* **WORK ORDER**:
Repeat the data that follows, keeping every character intact.

◆ ◆ ◆

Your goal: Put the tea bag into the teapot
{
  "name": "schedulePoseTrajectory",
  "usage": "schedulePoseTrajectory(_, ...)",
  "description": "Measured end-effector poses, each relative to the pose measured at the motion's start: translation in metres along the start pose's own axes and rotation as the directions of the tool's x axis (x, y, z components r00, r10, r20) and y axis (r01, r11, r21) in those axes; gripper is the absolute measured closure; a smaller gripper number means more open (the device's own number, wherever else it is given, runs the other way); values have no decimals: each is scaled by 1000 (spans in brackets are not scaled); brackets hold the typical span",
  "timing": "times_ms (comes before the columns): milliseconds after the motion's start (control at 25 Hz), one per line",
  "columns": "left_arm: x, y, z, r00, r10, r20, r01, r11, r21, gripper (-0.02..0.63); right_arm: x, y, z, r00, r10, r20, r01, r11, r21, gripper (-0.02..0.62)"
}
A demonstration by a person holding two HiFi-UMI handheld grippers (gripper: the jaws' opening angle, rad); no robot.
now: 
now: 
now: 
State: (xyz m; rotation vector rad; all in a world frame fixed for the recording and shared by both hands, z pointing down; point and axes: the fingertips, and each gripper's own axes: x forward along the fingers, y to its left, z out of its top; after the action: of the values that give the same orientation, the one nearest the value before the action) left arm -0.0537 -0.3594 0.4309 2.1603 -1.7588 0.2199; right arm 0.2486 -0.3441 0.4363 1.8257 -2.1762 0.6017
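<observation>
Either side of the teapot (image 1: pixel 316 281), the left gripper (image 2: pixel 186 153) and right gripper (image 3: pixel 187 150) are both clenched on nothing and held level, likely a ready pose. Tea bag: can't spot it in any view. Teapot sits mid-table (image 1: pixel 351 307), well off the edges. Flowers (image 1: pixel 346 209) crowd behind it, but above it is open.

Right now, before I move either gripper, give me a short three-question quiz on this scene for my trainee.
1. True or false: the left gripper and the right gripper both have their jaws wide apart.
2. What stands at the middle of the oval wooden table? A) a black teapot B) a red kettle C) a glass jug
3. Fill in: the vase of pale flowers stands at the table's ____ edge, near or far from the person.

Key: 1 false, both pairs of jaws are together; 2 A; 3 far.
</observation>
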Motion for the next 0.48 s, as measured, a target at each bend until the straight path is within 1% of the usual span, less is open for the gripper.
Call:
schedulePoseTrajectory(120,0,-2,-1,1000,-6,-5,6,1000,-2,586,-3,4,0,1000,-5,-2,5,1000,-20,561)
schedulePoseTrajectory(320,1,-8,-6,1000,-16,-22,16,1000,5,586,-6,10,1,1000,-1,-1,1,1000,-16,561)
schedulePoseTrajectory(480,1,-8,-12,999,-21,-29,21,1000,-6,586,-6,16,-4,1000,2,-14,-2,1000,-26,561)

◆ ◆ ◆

* **SOLUTION FOR THIS EXERCISE**:
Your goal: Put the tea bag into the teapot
{
  "name": "schedulePoseTrajectory",
  "usage": "schedulePoseTrajectory(_, ...)",
  "description": "Measured end-effector poses, each relative to the pose measured at the motion's start: translation in metres along the start pose's own axes and rotation as the directions of the tool's x axis (x, y, z components r00, r10, r20) and y axis (r01, r11, r21) in those axes; gripper is the absolute measured closure; a smaller gripper number means more open (the device's own number, wherever else it is given, runs the other way); values have no decimals: each is scaled by 1000 (spans in brackets are not scaled); brackets hold the typical span",
  "timing": "times_ms (comes before the columns): milliseconds after the motion's start (control at 25 Hz), one per line",
  "columns": "left_arm: x, y, z, r00, r10, r20, r01, r11, r21, gripper (-0.02..0.63); right_arm: x, y, z, r00, r10, r20, r01, r11, r21, gripper (-0.02..0.62)"
}
A demonstration by a person holding two HiFi-UMI handheld grippers (gripper: the jaws' opening angle, rad); no robot.
now: 
now: 
now: 
State: (xyz m; rotation vector rad; all in a world frame fixed for the recording and shared by both hands, z pointing down; point and axes: the fingertips, and each gripper's own axes: x forward along the fingers, y to its left, z out of its top; after the action: of the values that give the same orientation, the one nearest the value before the action) left arm -0.0537 -0.3594 0.4309 2.1603 -1.7588 0.2199; right arm 0.2486 -0.3441 0.4363 1.8257 -2.1762 0.6017
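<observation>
Either side of the teapot (image 1: pixel 316 281), the left gripper (image 2: pixel 186 153) and right gripper (image 3: pixel 187 150) are both clenched on nothing and held level, likely a ready pose. Tea bag: can't spot it in any view. Teapot sits mid-table (image 1: pixel 351 307), well off the edges. Flowers (image 1: pixel 346 209) crowd behind it, but above it is open.

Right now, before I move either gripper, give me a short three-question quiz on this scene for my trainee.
1. True or false: the left gripper and the right gripper both have their jaws wide apart.
2. What stands at the middle of the oval wooden table? A) a black teapot B) a red kettle C) a glass jug
3. Fill in: the vase of pale flowers stands at the table's ____ edge, near or far from the person.

Key: 1 false, both pairs of jaws are together; 2 A; 3 far.
</observation>
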Motion for the next 0.48 s, as measured, a target at each bend until the straight path is within 1% of the usual span, less is open for the gripper.
Call:
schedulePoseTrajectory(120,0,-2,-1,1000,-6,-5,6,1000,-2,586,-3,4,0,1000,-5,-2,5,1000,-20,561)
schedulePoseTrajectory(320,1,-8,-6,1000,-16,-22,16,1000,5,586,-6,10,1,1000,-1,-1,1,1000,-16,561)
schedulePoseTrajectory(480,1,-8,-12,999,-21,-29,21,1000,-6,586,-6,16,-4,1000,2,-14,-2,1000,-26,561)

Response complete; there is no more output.